En Belgique, comme ailleurs en Europe, un supermarché scande «Vivez comme vous voulez», un autre clame «Et tout devient possible». Nous en sommes intimement convaincus. Et si nous, consommateurs, n'achetons plus de cerises d'Argentine, de fraises d'Israël ou de myrtilles du Chili en hiver, ils n'en proposeront plus.

Ensemble, nous pouvons forcer le changement. Et tout cela sans réellement perdre de notre confortable qualité de vie. Mais pour que le consommateur s'y retrouve, il faut l'aider à faire son choix en connaissance de cause.
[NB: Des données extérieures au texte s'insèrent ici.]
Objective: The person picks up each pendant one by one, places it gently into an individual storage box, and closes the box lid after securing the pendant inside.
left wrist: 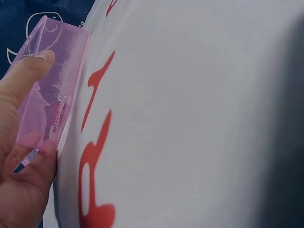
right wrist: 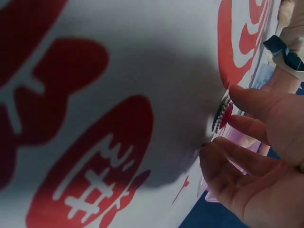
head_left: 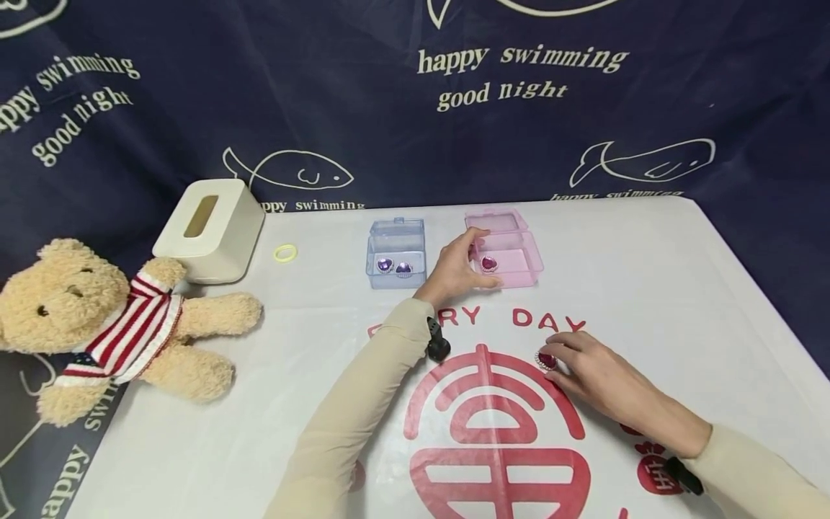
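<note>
My left hand [head_left: 457, 267] grips the left side of an open pink see-through box [head_left: 521, 267], thumb at its front wall and fingers toward the back. Inside that box lies a red gem with a beaded rim [head_left: 489, 264]. In the left wrist view, the thumb lies against the pink plastic box [left wrist: 66, 61]. Nearer the front, my right hand [head_left: 599, 375] pinches another red gem with a silvery beaded rim [head_left: 547, 359] at the tabletop. The right wrist view shows thumb and a fingertip at this red gem [right wrist: 223, 115], its underside partly hidden.
Left of the pink box stands an open blue see-through box [head_left: 397, 281] with two purple gems [head_left: 385, 265]. A yellow ring [head_left: 285, 253] lies farther left, near a white tissue box [head_left: 220, 223]. A teddy bear [head_left: 130, 324] occupies the table's left edge.
</note>
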Available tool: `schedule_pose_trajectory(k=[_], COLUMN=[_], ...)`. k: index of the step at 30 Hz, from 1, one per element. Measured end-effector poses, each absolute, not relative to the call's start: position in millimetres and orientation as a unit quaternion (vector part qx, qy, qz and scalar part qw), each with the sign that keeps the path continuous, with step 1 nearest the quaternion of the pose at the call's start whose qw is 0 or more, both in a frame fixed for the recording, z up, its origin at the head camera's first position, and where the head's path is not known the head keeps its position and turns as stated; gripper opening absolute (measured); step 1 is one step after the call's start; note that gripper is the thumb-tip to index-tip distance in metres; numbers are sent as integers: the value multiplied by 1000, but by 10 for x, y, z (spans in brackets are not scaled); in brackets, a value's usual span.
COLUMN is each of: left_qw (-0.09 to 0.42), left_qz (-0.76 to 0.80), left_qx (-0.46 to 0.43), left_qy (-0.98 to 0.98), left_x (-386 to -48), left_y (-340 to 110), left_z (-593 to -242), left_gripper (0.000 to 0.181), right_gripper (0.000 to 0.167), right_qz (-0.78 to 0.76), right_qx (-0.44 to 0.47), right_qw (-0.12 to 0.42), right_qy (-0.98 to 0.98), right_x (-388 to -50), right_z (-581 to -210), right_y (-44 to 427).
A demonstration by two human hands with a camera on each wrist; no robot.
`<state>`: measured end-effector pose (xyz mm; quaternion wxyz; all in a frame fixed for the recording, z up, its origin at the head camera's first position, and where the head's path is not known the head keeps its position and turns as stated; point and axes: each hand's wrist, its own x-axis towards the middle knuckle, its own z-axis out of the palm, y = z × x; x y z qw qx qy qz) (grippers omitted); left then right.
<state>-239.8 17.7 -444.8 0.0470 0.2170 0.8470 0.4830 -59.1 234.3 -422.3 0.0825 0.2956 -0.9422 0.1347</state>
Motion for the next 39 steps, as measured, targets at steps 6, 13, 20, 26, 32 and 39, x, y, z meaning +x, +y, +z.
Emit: schedule_pose_trajectory(k=[6, 13, 20, 26, 32, 39], left_qw=[50, 43, 45, 40, 43, 41], left_qz=[481, 484, 479, 477, 486, 478], left_qx=[213, 217, 220, 222, 226, 225], left_qy=[849, 847, 849, 849, 843, 848], left_x=[-2404, -2402, -2387, -2395, -2399, -2385], left_y=[178, 162, 172, 194, 213, 188], left_z=[-4442, -4438, -4453, -4446, -4444, -4453], left_gripper=[88, 88, 88, 89, 90, 89], right_gripper=[32, 33, 34, 34, 32, 26], right_qz=[141, 144, 144, 135, 127, 134], right_qx=[329, 340, 338, 329, 325, 325], right_qw=[126, 141, 137, 134, 136, 134], right_qy=[-925, -919, -920, -925, -927, -927], right_x=[-616, -622, -600, -596, -590, -612], right_z=[-4258, -4285, -4286, -4267, -4275, -4274], right_y=[2321, 2304, 2313, 2328, 2339, 2324])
Avant que le laborieux étiquetage CO2 promis par tant de supermarchés soit opérationnel, nous en appelons aux autorités européennes pour qu'elles légifèrent en la matière et imposent aux distributeurs l'application de logos (rouge pour l'avion et bleu pour le bateau, par exemple) indiquant, en plus du pays de provenance, systématiquement et clairement le mode de transport utilisé pour le transport intercontinental de ces marchandises. Le logo «maison verte» pouvant indiquer une provenance «locale» d'un aliment.

 

Pierre Ozer et Dominique Perrin, Libération [France], le 25 décembre 2007.

Repris sur France-Culture, dans l'émission "Terre à Terre" du 29 décembre 2007.